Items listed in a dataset
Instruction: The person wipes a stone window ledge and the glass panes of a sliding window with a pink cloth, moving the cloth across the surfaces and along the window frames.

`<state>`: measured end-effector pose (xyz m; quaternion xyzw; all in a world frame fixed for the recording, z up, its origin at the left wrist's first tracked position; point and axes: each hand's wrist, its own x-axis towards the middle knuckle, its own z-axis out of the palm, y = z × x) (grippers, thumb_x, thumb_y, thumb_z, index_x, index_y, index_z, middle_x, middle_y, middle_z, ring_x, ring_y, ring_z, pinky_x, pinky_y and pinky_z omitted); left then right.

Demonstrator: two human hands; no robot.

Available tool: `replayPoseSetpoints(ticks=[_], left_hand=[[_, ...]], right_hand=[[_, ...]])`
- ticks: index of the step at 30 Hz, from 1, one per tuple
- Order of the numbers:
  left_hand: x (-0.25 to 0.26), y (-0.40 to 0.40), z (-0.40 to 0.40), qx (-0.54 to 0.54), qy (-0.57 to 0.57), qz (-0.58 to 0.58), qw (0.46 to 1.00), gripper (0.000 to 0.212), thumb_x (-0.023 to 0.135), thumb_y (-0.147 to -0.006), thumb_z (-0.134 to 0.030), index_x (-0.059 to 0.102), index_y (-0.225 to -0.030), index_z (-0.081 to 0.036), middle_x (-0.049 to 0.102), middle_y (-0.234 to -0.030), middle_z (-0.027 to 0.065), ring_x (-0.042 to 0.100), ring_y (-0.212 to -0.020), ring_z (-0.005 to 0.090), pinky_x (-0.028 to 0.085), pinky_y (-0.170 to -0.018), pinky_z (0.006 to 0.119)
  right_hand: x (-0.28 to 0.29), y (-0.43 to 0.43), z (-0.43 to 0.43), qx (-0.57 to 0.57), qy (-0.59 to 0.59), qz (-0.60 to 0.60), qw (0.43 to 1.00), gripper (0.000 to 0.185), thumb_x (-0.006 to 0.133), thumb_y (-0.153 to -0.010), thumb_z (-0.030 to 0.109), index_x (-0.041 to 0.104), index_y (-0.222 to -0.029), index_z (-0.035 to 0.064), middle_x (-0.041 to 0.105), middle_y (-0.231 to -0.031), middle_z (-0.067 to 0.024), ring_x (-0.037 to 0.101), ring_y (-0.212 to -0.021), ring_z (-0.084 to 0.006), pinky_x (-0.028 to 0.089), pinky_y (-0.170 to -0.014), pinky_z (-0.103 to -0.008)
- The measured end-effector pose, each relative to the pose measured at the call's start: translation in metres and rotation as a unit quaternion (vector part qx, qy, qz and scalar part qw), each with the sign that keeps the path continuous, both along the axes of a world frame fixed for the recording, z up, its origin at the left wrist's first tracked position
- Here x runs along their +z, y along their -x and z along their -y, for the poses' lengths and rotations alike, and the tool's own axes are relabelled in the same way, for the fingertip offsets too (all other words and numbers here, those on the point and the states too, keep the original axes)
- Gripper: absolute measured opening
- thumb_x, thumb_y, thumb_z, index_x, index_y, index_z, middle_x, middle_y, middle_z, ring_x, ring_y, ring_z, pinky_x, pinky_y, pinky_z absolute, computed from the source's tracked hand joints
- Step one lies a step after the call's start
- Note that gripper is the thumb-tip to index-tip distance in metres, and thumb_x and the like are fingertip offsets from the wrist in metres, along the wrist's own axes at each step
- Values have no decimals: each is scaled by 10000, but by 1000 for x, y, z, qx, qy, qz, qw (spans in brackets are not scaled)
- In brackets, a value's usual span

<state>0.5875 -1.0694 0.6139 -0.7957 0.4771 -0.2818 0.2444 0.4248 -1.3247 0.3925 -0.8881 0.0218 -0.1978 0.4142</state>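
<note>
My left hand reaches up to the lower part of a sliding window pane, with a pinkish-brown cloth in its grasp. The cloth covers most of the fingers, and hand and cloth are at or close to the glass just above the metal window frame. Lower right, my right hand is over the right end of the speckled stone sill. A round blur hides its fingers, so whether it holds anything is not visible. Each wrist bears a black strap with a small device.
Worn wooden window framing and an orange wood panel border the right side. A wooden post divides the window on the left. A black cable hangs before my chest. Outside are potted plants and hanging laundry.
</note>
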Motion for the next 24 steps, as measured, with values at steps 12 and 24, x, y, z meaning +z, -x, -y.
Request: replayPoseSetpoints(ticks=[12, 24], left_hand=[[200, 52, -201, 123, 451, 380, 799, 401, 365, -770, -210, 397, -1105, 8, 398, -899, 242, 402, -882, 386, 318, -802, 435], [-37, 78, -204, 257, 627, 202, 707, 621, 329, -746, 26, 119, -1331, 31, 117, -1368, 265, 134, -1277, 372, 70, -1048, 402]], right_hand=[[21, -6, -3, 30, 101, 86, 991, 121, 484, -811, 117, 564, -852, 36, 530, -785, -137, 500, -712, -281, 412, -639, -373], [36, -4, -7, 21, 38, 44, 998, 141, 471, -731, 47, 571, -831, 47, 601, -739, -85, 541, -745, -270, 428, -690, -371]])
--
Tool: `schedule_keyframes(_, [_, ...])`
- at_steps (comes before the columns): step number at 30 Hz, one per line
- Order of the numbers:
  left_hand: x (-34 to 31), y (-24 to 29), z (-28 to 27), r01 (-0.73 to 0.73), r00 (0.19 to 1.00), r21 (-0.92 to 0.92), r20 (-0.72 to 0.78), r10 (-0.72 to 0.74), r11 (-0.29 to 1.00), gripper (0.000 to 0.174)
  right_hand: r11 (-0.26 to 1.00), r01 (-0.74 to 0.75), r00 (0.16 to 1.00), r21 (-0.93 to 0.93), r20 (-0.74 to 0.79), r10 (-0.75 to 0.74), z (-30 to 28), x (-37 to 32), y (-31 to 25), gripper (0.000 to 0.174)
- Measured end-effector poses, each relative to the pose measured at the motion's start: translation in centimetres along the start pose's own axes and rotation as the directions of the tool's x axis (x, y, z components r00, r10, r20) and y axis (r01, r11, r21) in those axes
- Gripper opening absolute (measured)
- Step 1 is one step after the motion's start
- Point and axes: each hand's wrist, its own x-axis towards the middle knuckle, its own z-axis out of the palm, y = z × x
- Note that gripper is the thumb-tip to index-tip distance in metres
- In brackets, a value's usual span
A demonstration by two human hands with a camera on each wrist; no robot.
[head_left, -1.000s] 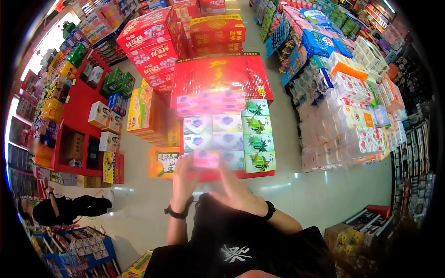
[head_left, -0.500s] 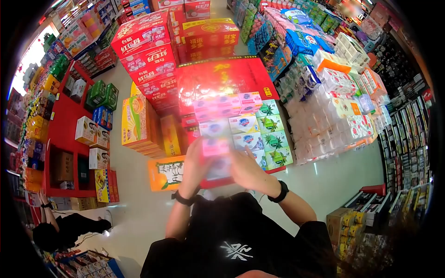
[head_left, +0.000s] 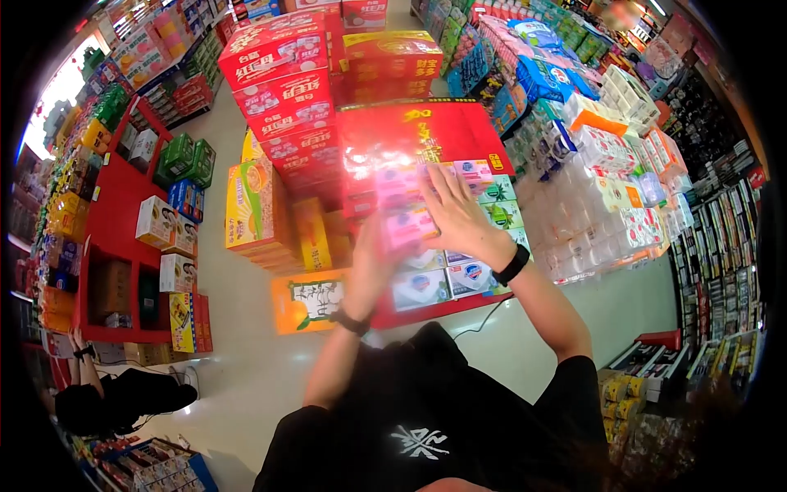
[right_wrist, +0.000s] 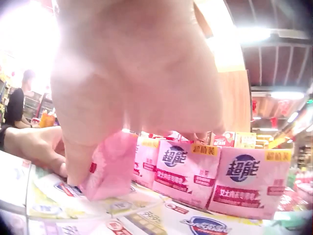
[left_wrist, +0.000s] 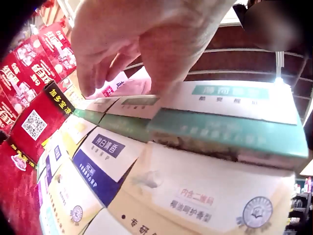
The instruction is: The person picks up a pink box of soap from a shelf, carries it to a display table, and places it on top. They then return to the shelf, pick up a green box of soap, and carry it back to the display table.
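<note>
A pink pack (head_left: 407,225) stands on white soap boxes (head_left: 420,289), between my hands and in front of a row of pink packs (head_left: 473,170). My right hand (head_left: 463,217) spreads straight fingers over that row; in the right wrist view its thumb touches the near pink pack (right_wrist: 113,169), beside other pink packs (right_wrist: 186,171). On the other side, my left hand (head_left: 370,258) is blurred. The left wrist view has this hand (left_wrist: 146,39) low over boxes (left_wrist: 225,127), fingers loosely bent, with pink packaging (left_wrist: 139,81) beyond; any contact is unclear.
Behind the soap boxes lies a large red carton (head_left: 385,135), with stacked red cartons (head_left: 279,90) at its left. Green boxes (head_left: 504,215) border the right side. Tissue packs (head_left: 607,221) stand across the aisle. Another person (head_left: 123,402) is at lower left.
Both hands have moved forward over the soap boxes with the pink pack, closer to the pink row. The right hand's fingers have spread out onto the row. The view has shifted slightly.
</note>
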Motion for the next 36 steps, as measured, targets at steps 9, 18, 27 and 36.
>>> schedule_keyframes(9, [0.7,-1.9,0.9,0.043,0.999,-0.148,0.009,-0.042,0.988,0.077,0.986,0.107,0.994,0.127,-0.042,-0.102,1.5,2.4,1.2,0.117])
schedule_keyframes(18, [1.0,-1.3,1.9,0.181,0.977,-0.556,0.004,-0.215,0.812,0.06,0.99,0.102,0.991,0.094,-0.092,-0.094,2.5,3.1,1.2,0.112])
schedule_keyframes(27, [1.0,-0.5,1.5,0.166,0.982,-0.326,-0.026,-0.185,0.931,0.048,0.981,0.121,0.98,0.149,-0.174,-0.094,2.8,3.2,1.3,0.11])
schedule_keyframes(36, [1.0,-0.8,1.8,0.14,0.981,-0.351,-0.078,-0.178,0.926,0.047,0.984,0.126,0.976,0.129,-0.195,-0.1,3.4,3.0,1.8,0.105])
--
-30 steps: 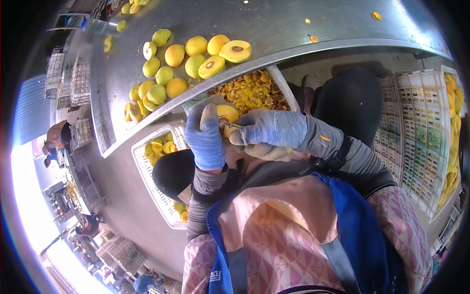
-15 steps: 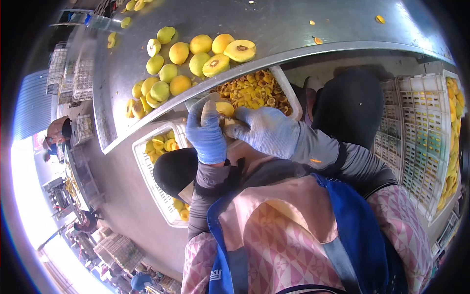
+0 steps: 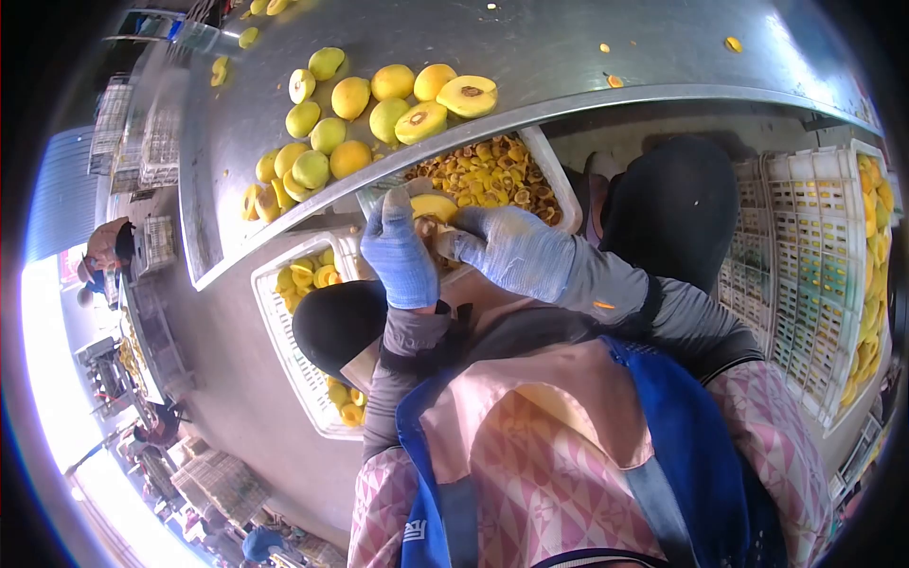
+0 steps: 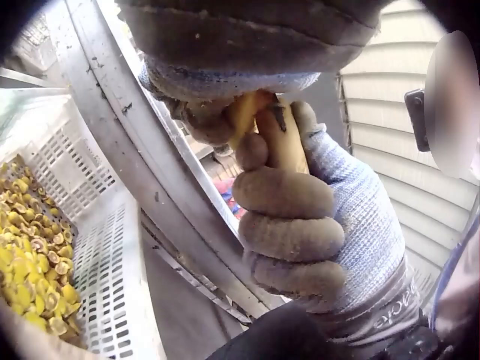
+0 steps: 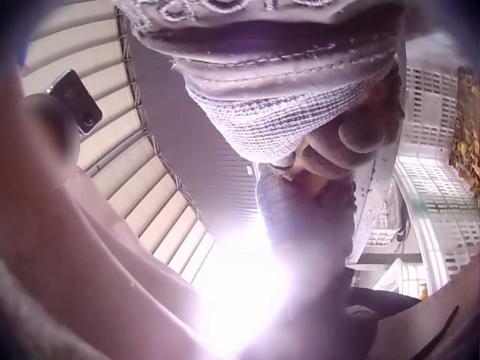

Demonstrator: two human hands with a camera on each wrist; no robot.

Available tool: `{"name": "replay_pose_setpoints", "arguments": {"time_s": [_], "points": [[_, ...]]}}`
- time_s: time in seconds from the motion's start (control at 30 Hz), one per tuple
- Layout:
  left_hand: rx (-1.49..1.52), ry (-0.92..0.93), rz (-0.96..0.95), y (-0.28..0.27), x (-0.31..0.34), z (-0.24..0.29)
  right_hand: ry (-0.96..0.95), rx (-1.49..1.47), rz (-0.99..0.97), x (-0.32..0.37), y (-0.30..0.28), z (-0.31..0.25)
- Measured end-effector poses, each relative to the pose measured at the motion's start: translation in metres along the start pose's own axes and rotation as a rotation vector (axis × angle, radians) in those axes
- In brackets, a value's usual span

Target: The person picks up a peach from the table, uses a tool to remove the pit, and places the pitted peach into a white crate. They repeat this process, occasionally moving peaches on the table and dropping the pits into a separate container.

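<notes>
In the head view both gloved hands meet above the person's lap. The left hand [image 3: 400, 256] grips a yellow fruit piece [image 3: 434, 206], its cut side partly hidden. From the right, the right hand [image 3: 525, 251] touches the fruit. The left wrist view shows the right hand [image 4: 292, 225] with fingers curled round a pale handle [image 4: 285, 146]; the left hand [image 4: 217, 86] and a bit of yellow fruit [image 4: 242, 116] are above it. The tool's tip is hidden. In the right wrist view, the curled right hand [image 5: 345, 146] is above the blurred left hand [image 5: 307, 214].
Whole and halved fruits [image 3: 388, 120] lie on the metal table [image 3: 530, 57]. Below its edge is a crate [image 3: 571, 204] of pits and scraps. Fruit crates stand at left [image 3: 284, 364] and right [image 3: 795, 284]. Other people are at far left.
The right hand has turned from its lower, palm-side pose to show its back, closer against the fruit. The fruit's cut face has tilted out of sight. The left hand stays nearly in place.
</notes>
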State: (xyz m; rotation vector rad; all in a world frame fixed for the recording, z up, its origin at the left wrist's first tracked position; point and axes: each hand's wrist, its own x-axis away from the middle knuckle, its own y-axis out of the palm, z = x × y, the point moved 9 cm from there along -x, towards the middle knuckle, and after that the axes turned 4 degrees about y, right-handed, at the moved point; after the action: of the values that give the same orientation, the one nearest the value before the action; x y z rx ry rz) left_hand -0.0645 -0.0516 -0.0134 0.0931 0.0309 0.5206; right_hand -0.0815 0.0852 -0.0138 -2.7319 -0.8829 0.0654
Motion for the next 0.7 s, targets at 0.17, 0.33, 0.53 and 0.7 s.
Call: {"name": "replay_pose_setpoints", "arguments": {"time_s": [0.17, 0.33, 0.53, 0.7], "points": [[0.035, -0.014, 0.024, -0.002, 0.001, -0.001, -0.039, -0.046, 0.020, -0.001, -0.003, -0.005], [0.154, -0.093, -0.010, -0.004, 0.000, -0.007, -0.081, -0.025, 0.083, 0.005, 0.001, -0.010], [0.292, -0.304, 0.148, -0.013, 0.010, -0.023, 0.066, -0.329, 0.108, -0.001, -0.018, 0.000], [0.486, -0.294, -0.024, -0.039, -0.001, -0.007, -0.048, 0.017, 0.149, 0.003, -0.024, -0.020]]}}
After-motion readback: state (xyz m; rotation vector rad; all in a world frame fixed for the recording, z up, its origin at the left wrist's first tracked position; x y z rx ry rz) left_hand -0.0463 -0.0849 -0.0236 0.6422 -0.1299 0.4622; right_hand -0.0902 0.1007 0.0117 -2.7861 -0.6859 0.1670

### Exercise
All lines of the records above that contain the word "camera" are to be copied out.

### Result for this exercise
A demonstration by two human hands with a camera on each wrist; no robot.
Demonstrator: two human hands with a camera on each wrist; no robot.

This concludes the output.